**EXERCISE DIRECTIONS:** Return the full listing below, unchanged.
(Beginning of DATA BELOW)
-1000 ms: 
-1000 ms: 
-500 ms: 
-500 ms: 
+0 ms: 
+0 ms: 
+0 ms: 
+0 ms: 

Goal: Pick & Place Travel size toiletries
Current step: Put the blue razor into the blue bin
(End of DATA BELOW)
**SOLUTION TO THE PROBLEM:**
-1000 ms: 
-1000 ms: 
-500 ms: 
-500 ms: 
+0 ms: 
+0 ms: 
+0 ms: 
+0 ms: 

Goal: Pick & Place Travel size toiletries
Current step: Put the blue razor into the blue bin

What this exercise required is now done.